Picture by Myfanwy Nixon

Picture by Myfanwy Nixon

The Time Team-style project, funded by a £99,300 grant from the Heritage Lottery Fund, will focus on objects found in the 1920s and 1930s at the Neolithic site, where archaeologists believe ritual ceremonies were held 500 years before Stonehenge was created.

It starts on Monday and runs for an intensive 18 days until 29 August.

Spacewords Brighton

There will also be an open day on Saturday, 23 August from 11am to 5pm with stalls, demonstrations, walks and talks on the theme of Stone Age living 

One of the volunteers, Myfanwy Nixon, blogged about her impressions of the first volunteers’ meeting.

She said: “I’ve been vaguely aware, since we moved to this area 10 years ago, that there was a neolithic site at the top of this hill – but to be honest, I rarely thought about it.
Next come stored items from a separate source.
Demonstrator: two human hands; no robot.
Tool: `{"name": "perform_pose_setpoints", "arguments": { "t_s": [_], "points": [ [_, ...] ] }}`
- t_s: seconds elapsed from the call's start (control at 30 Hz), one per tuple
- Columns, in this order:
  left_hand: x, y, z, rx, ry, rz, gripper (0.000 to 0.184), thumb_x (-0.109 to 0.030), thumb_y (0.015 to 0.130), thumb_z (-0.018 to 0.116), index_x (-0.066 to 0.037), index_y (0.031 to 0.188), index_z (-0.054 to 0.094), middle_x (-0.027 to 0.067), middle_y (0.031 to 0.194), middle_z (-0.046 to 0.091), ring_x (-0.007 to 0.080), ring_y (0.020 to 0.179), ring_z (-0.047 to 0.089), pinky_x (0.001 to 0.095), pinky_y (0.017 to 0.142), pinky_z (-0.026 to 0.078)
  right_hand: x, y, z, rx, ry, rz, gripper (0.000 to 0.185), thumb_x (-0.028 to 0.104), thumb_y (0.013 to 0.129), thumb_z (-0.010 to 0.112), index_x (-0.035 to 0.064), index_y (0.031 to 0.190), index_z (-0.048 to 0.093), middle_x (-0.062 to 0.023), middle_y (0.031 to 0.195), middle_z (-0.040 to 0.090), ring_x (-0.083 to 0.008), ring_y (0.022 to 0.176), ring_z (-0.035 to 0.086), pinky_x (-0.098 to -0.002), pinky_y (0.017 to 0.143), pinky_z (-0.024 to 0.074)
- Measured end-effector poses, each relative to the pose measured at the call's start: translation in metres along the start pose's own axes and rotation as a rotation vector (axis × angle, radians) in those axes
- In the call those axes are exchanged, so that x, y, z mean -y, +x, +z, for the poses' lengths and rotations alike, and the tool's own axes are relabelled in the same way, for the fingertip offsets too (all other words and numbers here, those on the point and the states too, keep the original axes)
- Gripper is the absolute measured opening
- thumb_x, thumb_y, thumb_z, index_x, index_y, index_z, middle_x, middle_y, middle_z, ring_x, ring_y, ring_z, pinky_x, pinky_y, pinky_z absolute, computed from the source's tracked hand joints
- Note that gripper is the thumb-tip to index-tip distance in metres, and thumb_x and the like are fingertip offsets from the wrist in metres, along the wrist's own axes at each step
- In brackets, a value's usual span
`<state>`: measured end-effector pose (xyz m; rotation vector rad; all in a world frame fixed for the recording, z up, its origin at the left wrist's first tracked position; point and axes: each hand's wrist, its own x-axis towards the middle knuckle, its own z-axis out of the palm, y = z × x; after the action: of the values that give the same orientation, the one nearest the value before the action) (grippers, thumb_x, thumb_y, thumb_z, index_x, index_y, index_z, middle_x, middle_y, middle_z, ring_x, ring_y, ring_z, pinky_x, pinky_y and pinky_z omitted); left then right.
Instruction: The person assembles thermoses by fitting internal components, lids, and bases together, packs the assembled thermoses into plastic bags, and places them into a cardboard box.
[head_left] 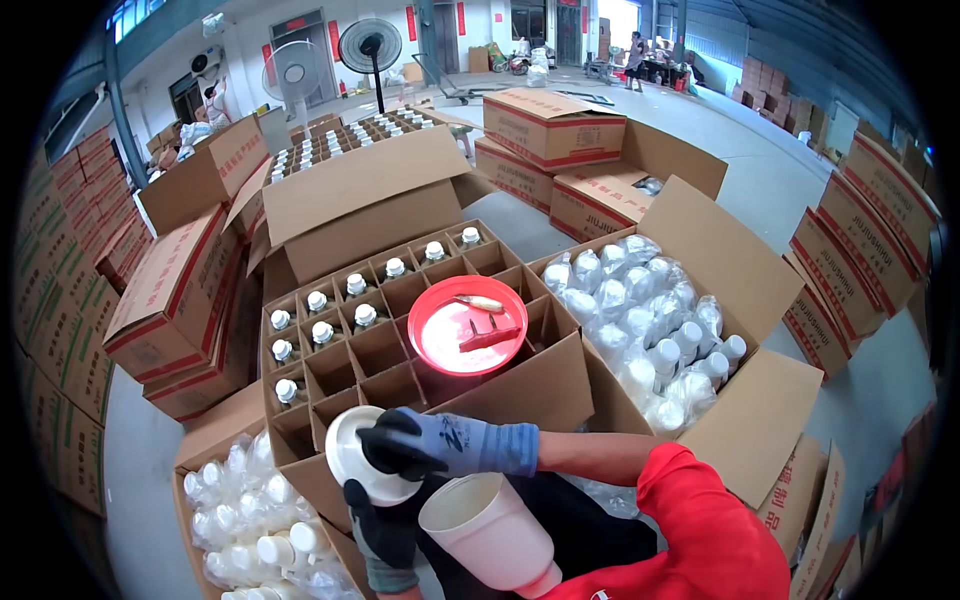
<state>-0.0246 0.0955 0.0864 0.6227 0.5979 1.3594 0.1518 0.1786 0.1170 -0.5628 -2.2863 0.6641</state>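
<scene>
A round white plastic piece (345, 450), with a rim and a raised centre, is held low over the front edge of the divided carton (540, 400). Across its top lie the dark fingertips of my right hand (430, 443), in a blue glove and closed on it. My left hand (378, 530), in a grey and black glove, is below with its fingers at the piece's lower edge; its grip is partly hidden. Near my lap tilts a white vessel (490, 530), wide mouth up and narrow at the bottom. White-capped bottles (356, 285) stand in several carton cells.
On the dividers rests a red-rimmed tub lid (467, 365) with a knife-like tool and a red tool. Open cartons of plastic-wrapped white bottles stand at right (640, 320) and lower left (255, 520). Stacked boxes (180, 310), fans (370, 47) and a distant person (635, 60) are beyond.
</scene>
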Motion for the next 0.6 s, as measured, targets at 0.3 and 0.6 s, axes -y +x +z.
{"name": "perform_pose_setpoints", "arguments": {
  "t_s": [0.3,0.6],
  "points": [
    [-0.015,0.002,0.003,0.455,1.756,0.903,0.049,-0.032,0.070,0.078,-0.030,0.118,0.069,0.0103,0.134,0.049,0.0382,0.126,0.044,0.0630,0.109,0.028,-0.024,-0.035,-0.009,-0.012,1.068,0.259,0.042,0.028,0.096,0.060,0.0010,0.128,0.056,-0.0054,0.114,0.067,-0.0108,0.098,0.061,-0.0311,0.088,0.0520],
    [0.010,0.008,-0.016,0.540,1.016,-0.159,0.045,-0.016,0.091,0.064,-0.009,0.134,0.056,0.0142,0.129,0.061,0.0278,0.124,0.054,0.0336,0.105,0.040,-0.168,-0.014,-0.104,0.095,-0.750,0.835,0.061,0.053,0.080,0.069,0.0087,0.121,0.057,-0.0186,0.100,0.069,-0.0323,0.093,0.067,-0.0451,0.084,0.0521]
  ]
}}
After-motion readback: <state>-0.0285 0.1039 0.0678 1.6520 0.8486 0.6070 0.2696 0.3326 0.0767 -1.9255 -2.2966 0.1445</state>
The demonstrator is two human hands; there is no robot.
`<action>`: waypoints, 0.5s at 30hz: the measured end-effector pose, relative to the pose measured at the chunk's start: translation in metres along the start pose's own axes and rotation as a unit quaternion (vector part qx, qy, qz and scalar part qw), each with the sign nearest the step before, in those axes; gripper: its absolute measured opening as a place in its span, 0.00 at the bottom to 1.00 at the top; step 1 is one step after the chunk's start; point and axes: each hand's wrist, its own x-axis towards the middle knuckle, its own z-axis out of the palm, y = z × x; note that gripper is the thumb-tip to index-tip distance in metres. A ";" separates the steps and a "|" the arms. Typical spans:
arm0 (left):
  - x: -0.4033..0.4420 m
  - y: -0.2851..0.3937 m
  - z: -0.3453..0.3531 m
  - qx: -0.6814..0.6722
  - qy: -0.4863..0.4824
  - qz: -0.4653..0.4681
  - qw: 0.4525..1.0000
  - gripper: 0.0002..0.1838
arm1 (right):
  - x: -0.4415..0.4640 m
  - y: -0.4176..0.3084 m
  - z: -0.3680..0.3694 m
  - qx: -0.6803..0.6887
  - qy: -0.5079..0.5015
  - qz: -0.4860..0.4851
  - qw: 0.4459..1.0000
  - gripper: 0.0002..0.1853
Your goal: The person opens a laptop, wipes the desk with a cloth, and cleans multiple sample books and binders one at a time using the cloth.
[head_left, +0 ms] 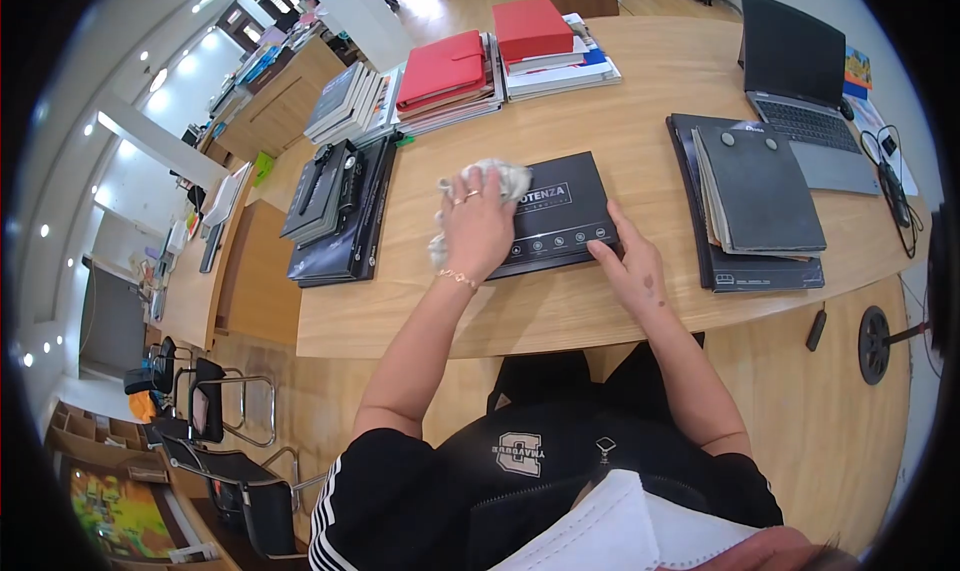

“My impressions of Craven Vale and Sheepcote Valley have been much more shaped by my experiences there: blackberry picking, running further and harder, and discovering the seasonal variety in the wild flowers, birds and animals as I did so – and enjoying the view as the swathe of rough ground slopes gently to the sea.

“If I thought much about its history, it was more about its use as a landfill site before it was resurfaced and returned to the downland it is now. But, as our convener Jon Sygrave, of Archaeology South East was to explain to us, its history goes back much, much further.”

A reconstruction by Ian Dennis of the Whitehawk causewayed enclosure c. 3,600 cal BC (reproduced from Whittle, Healy and Bayliss 2011; fig. 1.3)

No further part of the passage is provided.